■ **What you will do**
Of the material below, the lines to be retyped are those from the line containing "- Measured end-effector" through the line containing "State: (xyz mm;", inclusive; reproduce them exactly.

■ **Material supplied**
***

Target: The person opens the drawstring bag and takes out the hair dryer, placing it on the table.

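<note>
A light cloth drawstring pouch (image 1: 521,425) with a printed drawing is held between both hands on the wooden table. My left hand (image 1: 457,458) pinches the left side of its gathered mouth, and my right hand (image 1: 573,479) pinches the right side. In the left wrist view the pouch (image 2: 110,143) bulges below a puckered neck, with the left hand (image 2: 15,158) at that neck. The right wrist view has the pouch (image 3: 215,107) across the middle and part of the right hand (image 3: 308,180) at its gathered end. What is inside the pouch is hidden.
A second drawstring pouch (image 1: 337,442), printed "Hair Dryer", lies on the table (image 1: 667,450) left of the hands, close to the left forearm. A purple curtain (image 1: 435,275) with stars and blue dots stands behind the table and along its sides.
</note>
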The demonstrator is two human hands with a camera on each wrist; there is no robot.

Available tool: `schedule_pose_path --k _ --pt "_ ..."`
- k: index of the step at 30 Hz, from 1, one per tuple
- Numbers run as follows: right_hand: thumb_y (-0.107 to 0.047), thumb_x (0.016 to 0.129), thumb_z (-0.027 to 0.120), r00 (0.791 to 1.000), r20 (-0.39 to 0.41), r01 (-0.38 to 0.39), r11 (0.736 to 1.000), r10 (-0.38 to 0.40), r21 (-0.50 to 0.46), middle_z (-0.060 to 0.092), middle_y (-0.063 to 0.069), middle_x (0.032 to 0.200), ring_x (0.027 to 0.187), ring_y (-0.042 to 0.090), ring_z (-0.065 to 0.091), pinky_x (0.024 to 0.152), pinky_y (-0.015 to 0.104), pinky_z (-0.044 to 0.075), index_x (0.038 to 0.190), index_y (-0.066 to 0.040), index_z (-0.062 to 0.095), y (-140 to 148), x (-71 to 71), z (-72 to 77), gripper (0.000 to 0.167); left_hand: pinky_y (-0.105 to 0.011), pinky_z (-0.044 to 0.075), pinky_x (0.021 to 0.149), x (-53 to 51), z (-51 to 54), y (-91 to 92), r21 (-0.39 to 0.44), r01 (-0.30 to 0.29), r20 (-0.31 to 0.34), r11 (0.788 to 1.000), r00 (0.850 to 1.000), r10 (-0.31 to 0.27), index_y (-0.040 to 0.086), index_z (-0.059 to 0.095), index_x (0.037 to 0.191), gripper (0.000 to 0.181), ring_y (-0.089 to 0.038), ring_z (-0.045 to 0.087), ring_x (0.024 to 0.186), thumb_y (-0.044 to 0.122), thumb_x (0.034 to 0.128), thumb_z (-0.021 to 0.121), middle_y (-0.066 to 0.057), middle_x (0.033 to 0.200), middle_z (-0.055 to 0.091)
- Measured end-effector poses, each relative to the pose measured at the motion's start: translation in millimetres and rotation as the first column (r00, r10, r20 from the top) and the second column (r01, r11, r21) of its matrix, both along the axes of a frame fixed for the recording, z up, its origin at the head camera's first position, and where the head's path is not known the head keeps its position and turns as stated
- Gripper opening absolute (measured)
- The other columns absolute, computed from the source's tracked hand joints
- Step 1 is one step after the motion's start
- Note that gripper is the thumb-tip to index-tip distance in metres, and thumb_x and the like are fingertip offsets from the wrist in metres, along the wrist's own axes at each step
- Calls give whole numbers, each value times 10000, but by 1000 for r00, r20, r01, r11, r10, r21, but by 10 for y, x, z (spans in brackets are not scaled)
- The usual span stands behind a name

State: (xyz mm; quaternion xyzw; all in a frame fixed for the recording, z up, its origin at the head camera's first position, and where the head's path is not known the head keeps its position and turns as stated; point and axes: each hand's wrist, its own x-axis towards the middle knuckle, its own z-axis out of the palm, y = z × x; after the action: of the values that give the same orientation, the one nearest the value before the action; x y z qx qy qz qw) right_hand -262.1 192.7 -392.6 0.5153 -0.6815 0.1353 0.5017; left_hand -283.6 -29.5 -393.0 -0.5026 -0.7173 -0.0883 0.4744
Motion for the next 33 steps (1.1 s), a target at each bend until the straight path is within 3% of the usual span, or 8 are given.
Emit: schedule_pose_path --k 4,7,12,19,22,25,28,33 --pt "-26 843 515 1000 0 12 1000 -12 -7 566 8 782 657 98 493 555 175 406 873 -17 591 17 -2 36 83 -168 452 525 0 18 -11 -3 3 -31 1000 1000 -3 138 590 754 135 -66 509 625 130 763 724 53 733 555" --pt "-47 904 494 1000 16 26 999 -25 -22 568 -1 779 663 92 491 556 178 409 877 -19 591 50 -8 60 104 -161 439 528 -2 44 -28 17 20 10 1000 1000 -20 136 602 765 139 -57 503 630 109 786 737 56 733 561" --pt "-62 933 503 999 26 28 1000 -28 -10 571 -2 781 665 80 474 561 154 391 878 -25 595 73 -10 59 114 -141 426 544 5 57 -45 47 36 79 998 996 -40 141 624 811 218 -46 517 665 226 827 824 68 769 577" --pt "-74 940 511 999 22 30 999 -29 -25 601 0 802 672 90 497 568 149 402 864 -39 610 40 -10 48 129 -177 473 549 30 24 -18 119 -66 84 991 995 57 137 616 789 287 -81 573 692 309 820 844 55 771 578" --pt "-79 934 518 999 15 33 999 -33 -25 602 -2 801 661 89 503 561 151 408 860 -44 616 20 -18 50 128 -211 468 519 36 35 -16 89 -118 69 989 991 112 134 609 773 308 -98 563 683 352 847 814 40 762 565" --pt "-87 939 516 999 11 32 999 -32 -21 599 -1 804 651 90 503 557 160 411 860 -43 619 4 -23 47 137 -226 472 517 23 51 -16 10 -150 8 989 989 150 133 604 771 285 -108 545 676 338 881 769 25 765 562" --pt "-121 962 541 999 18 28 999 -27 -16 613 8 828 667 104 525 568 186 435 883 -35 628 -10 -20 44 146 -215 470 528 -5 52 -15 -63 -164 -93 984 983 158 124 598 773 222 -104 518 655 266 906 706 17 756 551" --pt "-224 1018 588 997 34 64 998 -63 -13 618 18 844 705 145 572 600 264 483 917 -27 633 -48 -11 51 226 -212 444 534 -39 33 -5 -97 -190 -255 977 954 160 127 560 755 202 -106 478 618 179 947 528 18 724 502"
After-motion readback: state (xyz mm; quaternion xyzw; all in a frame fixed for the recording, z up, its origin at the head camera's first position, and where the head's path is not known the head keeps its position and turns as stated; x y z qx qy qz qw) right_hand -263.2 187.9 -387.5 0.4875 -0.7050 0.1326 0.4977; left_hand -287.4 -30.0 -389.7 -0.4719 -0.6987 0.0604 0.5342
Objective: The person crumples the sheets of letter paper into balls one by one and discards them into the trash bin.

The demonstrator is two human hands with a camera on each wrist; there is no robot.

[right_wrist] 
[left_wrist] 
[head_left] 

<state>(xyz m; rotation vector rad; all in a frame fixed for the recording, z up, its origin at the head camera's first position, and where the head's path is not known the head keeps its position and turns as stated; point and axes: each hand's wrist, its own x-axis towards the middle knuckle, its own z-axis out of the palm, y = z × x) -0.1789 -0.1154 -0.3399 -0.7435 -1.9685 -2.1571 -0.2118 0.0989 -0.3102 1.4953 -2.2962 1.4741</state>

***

■ **Answer for this exercise**
- Measured end-effector poses, each relative to the pose measured at the motion's start: translation in millimetres and rotation as the first column (r00, r10, r20 from the top) and the second column (r01, r11, r21) of its matrix, both along the axes of a frame fixed for the recording, z up, its origin at the head camera's first position, and where the head's path is not known the head keeps its position and turns as stated
- Gripper opening absolute (measured)
- The other columns absolute, computed from the source's tracked hand joints
- Step 1 is one step after the motion's start
- Note that gripper is the thumb-tip to index-tip distance in metres, and thumb_x and the like are fingertip offsets from the wrist in metres, along the wrist's own axes at each step
- Calls give whole numbers, each value times 10000, but by 1000 for r00, r20, r01, r11, r10, r21, but by 10 for y, x, z (spans in brackets are not scaled)
- The usual span stands behind a name

State: (xyz mm; quaternion xyzw; all in a frame fixed for the recording, z up, its origin at the head camera's first position, and where the head's path is not known the head keeps its position and turns as stated; point and axes: each hand's wrist, its own x-axis towards the middle knuckle, its own z-axis out of the palm, y = z × x; after the action: of the values that give the same orientation, the one nearest the value before the action; x y z qx qy qz qw) right_hand -262.1 192.7 -392.6 0.5153 -0.6815 0.1353 0.5017; left_hand -283.6 -29.5 -393.0 -0.5026 -0.7173 -0.0883 0.4744

Thus the exercise is complete.